Washington families fall deep in debt for mental health care. Why is insurance so spotty?

Starting in fifth grade, his parents put him in a series of treatments, including an intensive outpatient program, group therapy, and evidence-based treatment centers that work with children on anxiety. “We tried everything,” Cohen said.

In 2019, at age 13, he attempted to kill himself. He received immediate care, but the pandemic and the corresponding transition to online school set him back again, and he fell into a deep depression. Most days, he didn’t log on for classes. Discussions with his public high school proved mostly fruitless, his parents said.

In Washington, teens 13 and older have the right to withdraw from mental health treatment — as well as initiate it — without their parents’ consent. His parents thought he wouldn’t get treatment voluntarily and would likely check himself out. They decided in 2021 to send him to a wilderness therapy program in Colorado called Open Sky, which guides students through mindfulness meditation and uses outdoor activities like hiking to stimulate physical and mental health, according to its website.

Upon completion of the program, Cohen’s son attended Gateway Academy in Utah, a residential treatment center.

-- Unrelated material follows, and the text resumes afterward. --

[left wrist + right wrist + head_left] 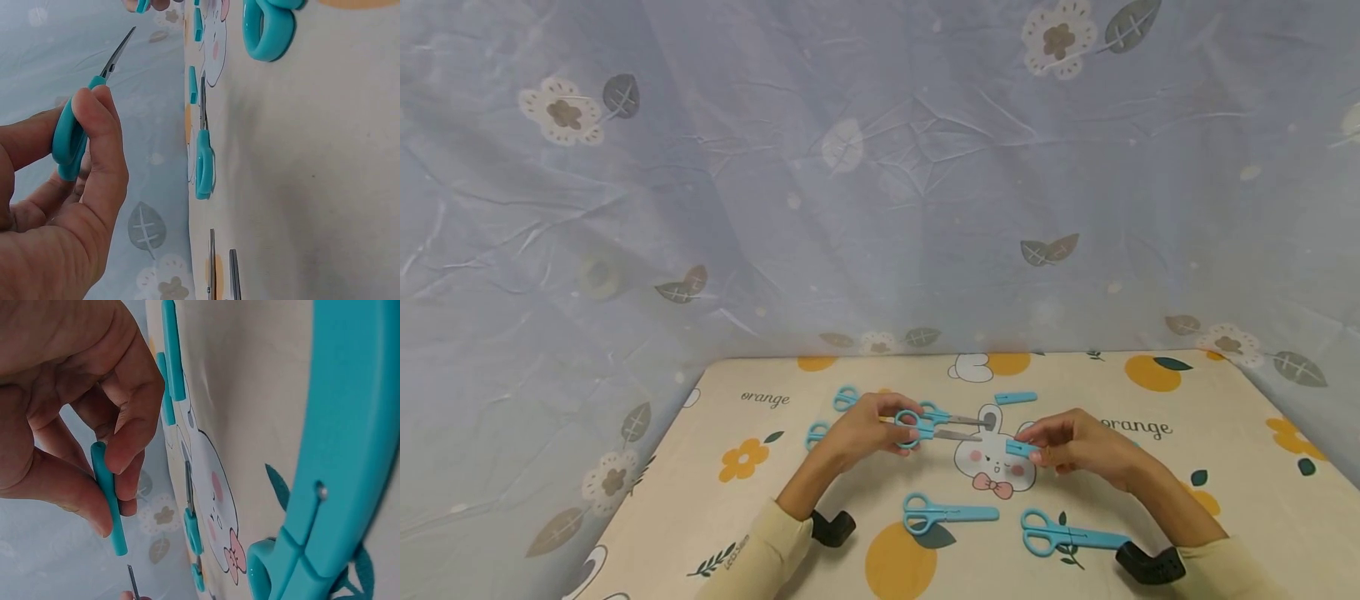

When he began treatment, Cohen’s family was insured by Premera Blue Cross, the carrier provided by her husband’s employer. Under that plan, only the therapy portion of the wilderness program was covered. Insurance paid about $4,100, she said, and Cohen and her husband were charged about $66,000, according to bills and insurance documents reviewed by The Seattle Times. Premera covered some of Gateway’s costs under a category called partial hospitalization, typical for most residential treatment programs. For each month of care, Cohen was charged about $13,000, and documents show Premera covered about $8,400 of that.